◆ Task prompt:
Please work out how many lines in the data below contain "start", and reply with that number alone.

◆ Data excerpt:
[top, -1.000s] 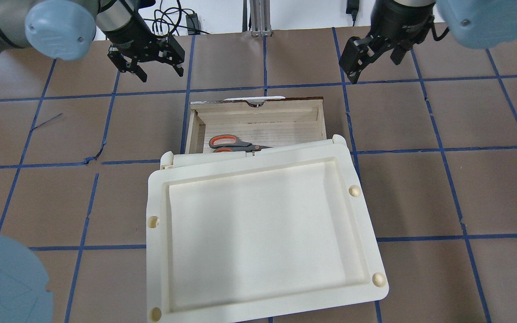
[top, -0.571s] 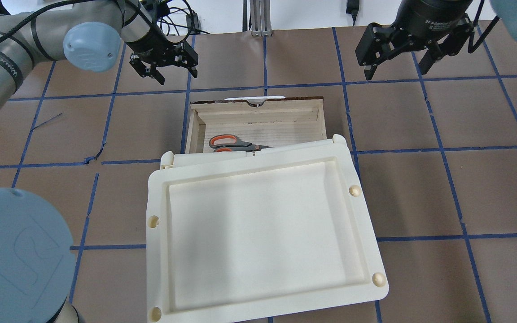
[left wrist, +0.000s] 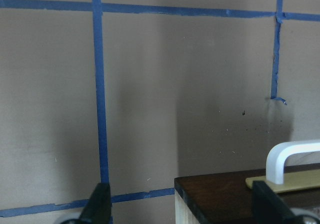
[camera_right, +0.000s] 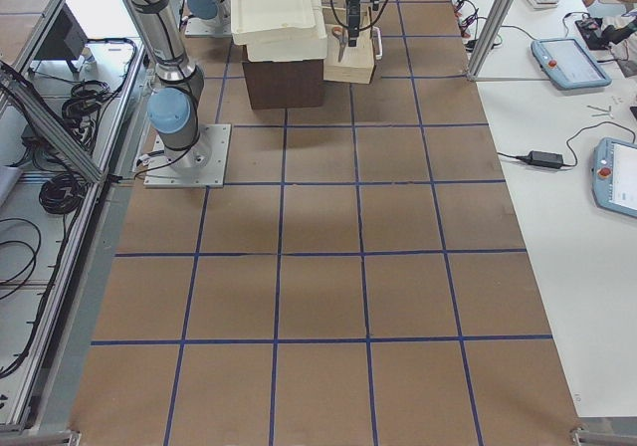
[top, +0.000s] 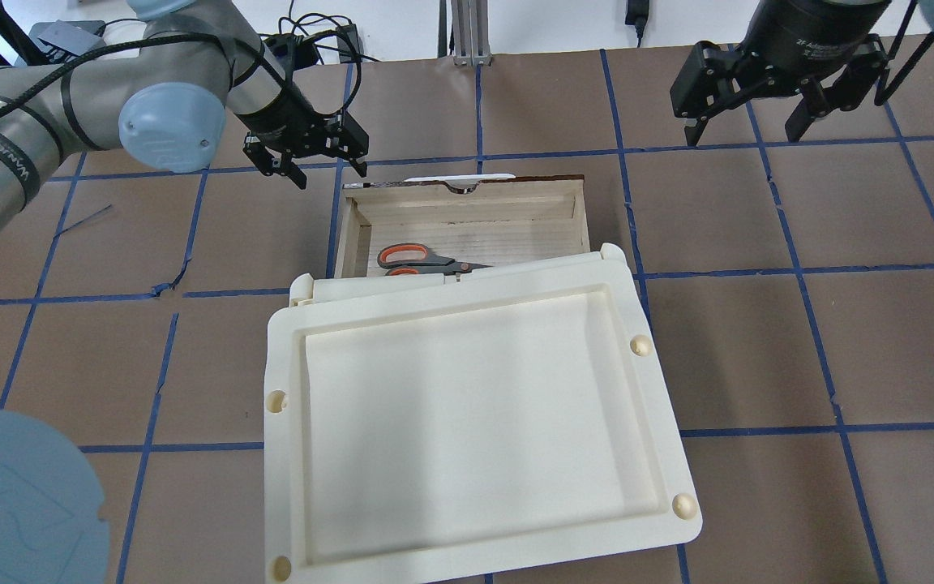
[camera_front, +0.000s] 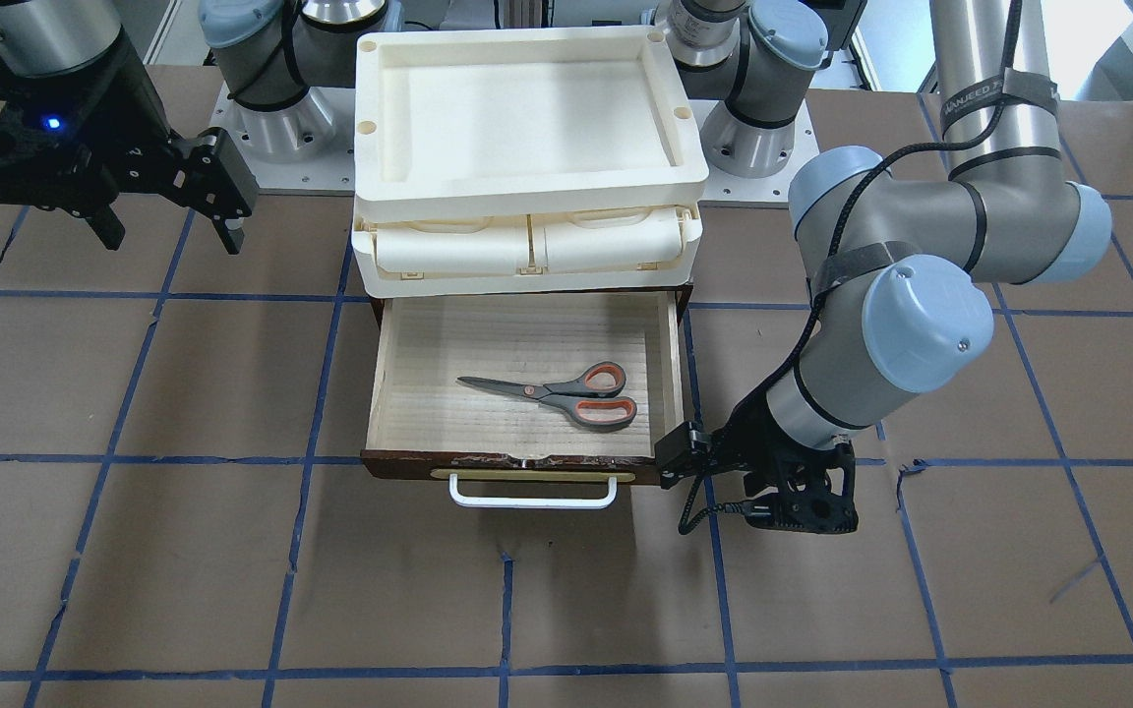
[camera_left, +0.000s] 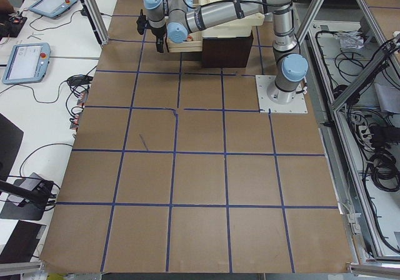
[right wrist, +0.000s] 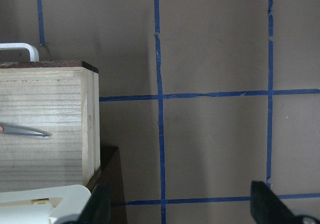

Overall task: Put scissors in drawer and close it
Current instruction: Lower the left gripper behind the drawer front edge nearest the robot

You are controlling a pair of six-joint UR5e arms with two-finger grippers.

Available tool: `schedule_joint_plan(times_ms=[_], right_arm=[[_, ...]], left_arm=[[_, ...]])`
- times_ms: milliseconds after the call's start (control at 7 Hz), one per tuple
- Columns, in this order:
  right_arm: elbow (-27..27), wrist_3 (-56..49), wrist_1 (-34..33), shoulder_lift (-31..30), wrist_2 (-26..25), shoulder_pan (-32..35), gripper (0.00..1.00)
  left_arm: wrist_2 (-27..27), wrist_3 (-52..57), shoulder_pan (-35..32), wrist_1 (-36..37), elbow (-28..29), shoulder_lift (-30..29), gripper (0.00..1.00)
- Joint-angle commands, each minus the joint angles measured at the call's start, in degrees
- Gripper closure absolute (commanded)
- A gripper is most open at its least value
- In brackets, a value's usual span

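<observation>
Exterior front-facing: silver-bladed scissors lie in grainy pale-wood drawer.

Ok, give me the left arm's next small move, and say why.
Probably slide the left gripper, which is open beside the front corner of the drawer, across to the white handle, ready to push. The scissors already lie inside the drawer, which stands pulled out.

the scissors are laid inside the open drawer, which is pulled out beneath the stacked trays on the counter.
</observation>
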Motion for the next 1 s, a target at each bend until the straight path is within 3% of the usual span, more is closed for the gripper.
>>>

◆ Expected answer:
2